Despite the burden of HIV/TB co-infection, very few studies have analysed the risk factors for TB among PLHIV on ART in the DRC. This study therefore analysed the factors associated with HIV/TB co-infection in the most affected health zone during the study period.
As part of the analysis of factors associated with HIV/TB co-infection, a case-control study was conducted in the Lingwala HZ in Kinshasa. The study took place between 11 February and 15 July 2023. The study involved PLHIV being followed up in the health facilities providing HIV care in the Lingwala HZ.
The study was carried out in the Lingwala Health Zone, one of 35 health zones in the Kinshasa Provincial Health Division (PHD).
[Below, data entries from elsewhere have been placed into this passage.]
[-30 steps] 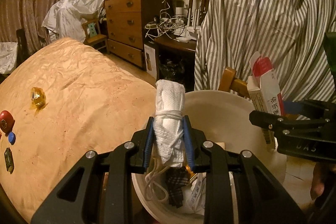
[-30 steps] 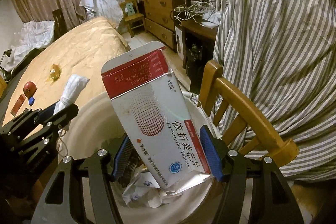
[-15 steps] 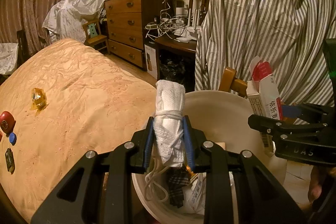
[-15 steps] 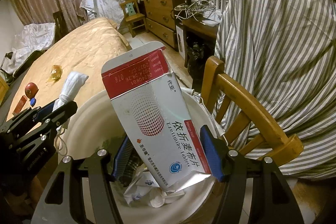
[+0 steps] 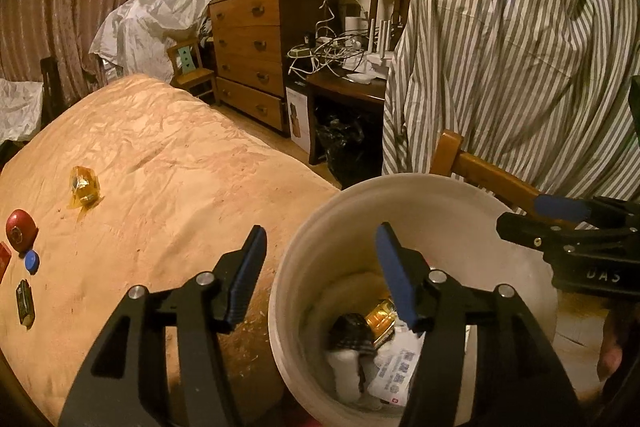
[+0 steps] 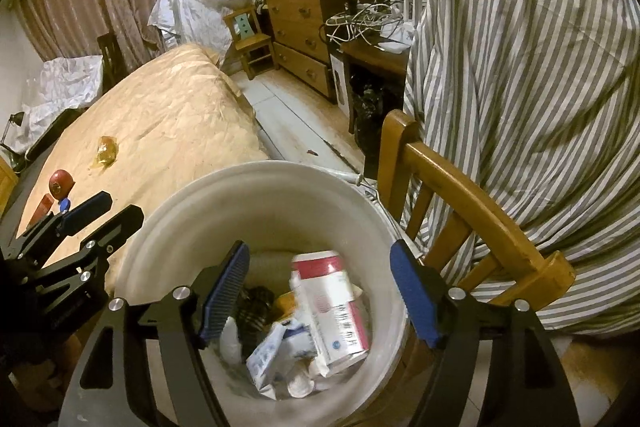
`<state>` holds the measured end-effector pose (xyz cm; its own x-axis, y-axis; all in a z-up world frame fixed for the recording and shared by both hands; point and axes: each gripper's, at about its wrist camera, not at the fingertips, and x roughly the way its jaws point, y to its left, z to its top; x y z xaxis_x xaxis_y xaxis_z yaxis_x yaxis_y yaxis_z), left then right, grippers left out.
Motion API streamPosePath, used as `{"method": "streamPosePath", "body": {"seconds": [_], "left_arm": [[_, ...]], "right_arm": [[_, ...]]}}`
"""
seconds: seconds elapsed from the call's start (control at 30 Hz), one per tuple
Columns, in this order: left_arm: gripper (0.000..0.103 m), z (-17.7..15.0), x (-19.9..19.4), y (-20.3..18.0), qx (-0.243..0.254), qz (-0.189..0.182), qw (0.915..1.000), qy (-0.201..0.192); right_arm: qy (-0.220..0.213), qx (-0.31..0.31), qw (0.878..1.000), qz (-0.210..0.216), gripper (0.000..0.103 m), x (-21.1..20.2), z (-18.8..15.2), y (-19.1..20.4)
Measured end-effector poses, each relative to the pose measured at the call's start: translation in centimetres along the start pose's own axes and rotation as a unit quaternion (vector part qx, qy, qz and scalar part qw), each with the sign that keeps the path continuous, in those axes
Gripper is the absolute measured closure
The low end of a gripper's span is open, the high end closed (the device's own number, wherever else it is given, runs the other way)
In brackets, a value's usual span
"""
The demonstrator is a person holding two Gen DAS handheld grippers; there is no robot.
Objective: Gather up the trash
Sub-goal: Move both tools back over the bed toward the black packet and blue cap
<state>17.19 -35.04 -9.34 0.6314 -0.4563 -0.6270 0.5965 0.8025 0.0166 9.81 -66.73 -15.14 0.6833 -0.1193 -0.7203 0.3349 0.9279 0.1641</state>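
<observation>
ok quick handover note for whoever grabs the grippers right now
Left gripper: jaws have just been opening, nothing between them, over the white bucket.
Right gripper: jaws have just been opening, empty, over the same bucket.
Done: the red-and-white medicine box and a white roll lie in the bucket with other trash.
Left: yellow wrapper, red round item, blue cap and dark packet on the bed.

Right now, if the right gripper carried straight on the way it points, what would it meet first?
Probably the red and white medicine box, lying on the trash inside the white bucket. The right gripper points down into the bucket's mouth, its jaws open and empty, having just been opening. Depth is hard to judge.
</observation>
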Motion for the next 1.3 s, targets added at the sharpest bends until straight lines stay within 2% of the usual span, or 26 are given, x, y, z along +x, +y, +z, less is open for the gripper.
{"method": "streamPosePath", "body": {"seconds": [0.23, 0.43, 0.7, 0.8, 0.9, 1.07, 1.17, 1.27, 1.3], "left_arm": [[0.048, 0.0, -0.3, 0.3, 0.0, -0.002, 1.0, -0.005], [0.048, -0.2, -1.6, 1.8, -0.008, 0.004, 0.9999, -0.013], [0.048, -1.2, -3.8, 6.8, -0.038, 0.036, 0.9985, -0.018], [0.048, -2.0, -5.1, 9.4, -0.046, 0.06, 0.9969, -0.023], [0.043, -3.0, -6.2, 12.6, -0.065, 0.086, 0.9938, -0.025], [0.041, -5.5, -7.4, 20.4, -0.124, 0.143, 0.9819, -0.009], [0.04, -8.1, -8.2, 26.6, -0.171, 0.195, 0.9658, 0.007], [0.035, -10.3, -9.0, 31.4, -0.212, 0.23, 0.9496, 0.02], [0.034, -11.4, -9.3, 33.7, -0.236, 0.245, 0.94, 0.027]], "right_arm": [[-0.004, 0.0, 1.0, 0.002, 0.029, -0.2, -0.1, 0.3], [-0.027, -0.013, 1.0, 0.007, 0.029, -1.4, 0.4, 1.5], [-0.075, -0.062, 0.994, 0.044, 0.026, -3.9, 1.0, 7.7], [-0.089, -0.072, 0.991, 0.067, 0.022, -4.7, 1.1, 10.0], [-0.091, -0.089, 0.987, 0.093, 0.019, -4.9, 0.9, 12.9], [-0.077, -0.117, 0.981, 0.132, 0.017, -4.2, 0.3, 17.8], [-0.06, -0.131, 0.978, 0.153, 0.016, -3.1, -0.2, 20.7], [-0.043, -0.149, 0.973, 0.17, 0.016, -1.9, -1.0, 24.0], [-0.038, -0.155, 0.971, 0.176, 0.016, -1.4, -1.2, 25.0]]}}
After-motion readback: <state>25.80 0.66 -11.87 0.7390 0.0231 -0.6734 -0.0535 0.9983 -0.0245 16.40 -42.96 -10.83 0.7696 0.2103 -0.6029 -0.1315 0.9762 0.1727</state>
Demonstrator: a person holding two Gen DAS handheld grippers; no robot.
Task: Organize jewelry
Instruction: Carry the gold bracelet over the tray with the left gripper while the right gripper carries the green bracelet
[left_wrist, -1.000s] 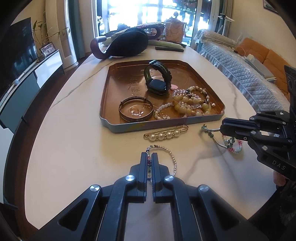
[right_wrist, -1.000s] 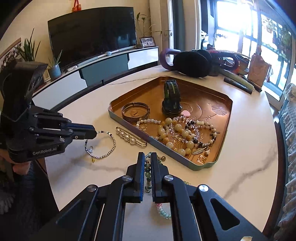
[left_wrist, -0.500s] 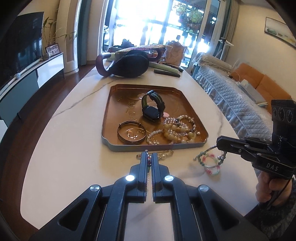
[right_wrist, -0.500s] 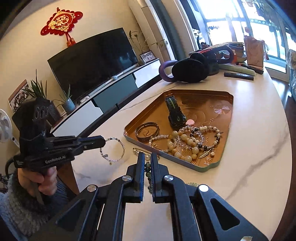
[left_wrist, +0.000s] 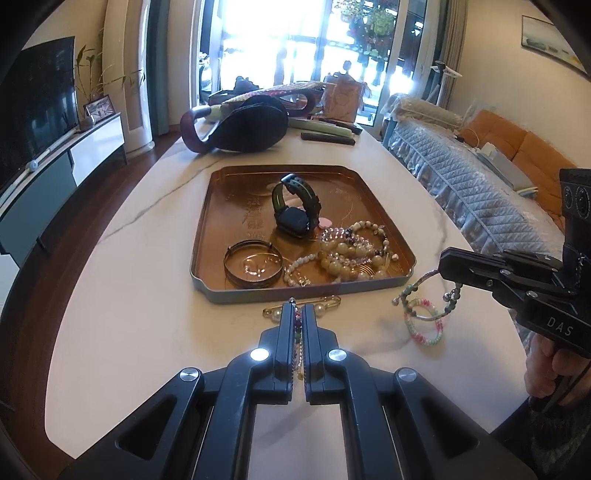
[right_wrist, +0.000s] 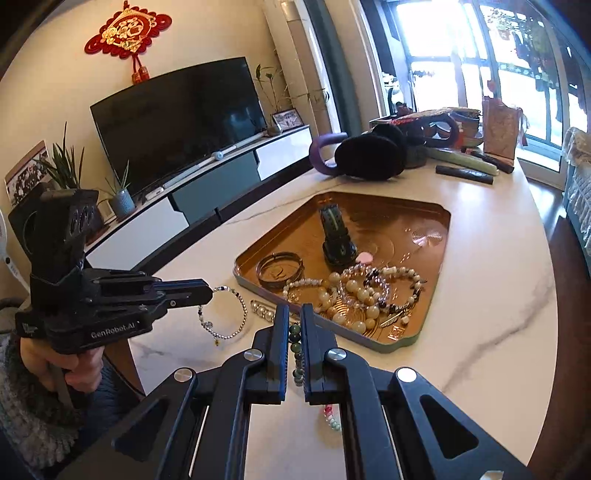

The Lingwala Health Zone is located in the administrative district of Lingwala, bounded to the east by Avenue des Huileries, which borders the Kinshasa HZ, to the west by Avenue de la Libération, which borders the Gombe and Kokolo HZ, to the north by Mont des Arts and Itaga avenues and to the south by Boulevard Triomphal, which borders the Kasa-Vubu HZ. The Lingwala HZ is made up of 8 Health Areas (HA): La Voix du peuple, Trente juin, Ngunda-lokombe, Lokole, CNECI, Wenze, Paka-Djuma and Singa-Mopepe. The population of the health zone at the time of the study was estimated at 120268, with an annual growth rate of 3%. The health zone comprises four state-run HIV treatment facilities and one private HIV treatment facility. The state facilities involved in the study were the Kabinda General Reference Hospital (KGRH), the Kalembelembe Hospital, and the Vijana and Kitega health centres (HC).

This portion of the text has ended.